Mucopolysaccharidosis IIIA (New Zealand Huntaway Type)

General Information: Mucopolysaccharidosis IIIA (MPS IIIA) in New Zealand Huntaways is a severe inherited lysosomal storage disorder. This condition is caused by a deficiency in the enzyme heparan N-sulfatase, which is necessary for breaking down heparan sulfate, a crucial component of connective tissue. Without this enzyme, heparan sulfate accumulates in cells, particularly in the nervous system, leading to progressive neurological damage. Affected dogs typically begin to show symptoms around 18 months of age, including ataxia (loss of coordination), loss of learned behavior, and general neurological decline. Unlike other types of mucopolysaccharidosis, MPS IIIA in New Zealand Huntaways primarily affects the nervous system with minimal involvement of joints and other organs. The disease progresses rapidly, and affected dogs often face severe neurological deterioration, leading to euthanasia within a month of the onset of symptoms due to poor quality of life.

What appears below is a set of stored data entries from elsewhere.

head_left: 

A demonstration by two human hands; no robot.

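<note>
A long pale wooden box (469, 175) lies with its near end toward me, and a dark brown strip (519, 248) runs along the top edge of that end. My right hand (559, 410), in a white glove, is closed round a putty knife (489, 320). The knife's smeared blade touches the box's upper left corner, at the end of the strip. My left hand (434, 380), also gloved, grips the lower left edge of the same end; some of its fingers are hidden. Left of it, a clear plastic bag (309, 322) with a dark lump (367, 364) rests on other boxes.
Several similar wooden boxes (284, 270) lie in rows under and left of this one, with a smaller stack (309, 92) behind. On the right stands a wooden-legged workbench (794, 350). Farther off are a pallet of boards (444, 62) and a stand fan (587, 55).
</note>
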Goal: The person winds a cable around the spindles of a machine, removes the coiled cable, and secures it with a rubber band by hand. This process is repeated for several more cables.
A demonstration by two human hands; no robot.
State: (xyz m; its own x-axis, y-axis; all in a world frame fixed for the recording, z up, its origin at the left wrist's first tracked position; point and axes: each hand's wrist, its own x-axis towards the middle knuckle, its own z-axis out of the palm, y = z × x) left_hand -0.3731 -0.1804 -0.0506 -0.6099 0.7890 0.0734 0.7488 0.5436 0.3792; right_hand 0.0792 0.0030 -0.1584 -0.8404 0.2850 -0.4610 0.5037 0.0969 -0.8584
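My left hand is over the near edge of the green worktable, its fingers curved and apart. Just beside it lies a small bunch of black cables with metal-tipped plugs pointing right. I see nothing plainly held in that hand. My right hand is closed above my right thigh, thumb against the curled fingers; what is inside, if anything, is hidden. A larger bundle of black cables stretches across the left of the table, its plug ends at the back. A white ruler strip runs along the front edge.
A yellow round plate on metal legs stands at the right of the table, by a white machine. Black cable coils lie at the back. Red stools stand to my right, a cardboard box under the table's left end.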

How to Read Your Dog's Test Results for this Genetic Variant:

Two Variants Detected: Dog Likely Affected

One Variant Detected: Dog Unlikely Affected

No Variants Detected: No Effect

Gene / Testing Information: Genetic testing of the SGSH gene can determine whether a New Zealand Huntaway is a carrier of mucopolysaccharidosis IIIA (New Zealand Huntaway Type). This condition is inherited in an autosomal recessive manner, meaning a dog must inherit two copies of the mutated gene, one from each parent, to develop the disease. Carrier dogs, possessing only one copy of the mutation, typically do not exhibit symptoms but can pass the defective gene to their offspring. When two carriers are bred, there is a 25% chance of each puppy inheriting the disease and a 50% chance of each puppy being a carrier of the SGSH gene mutation. Conducting reliable genetic testing is crucial for responsible breeding practices to prevent breeding two carriers together and thus reduce the risk of producing affected puppies. It's important to note that while testing for the SGSH mutation is a key step in managing this condition, other genetic or environmental factors could contribute to similar neurological conditions, making comprehensive genetic screening essential.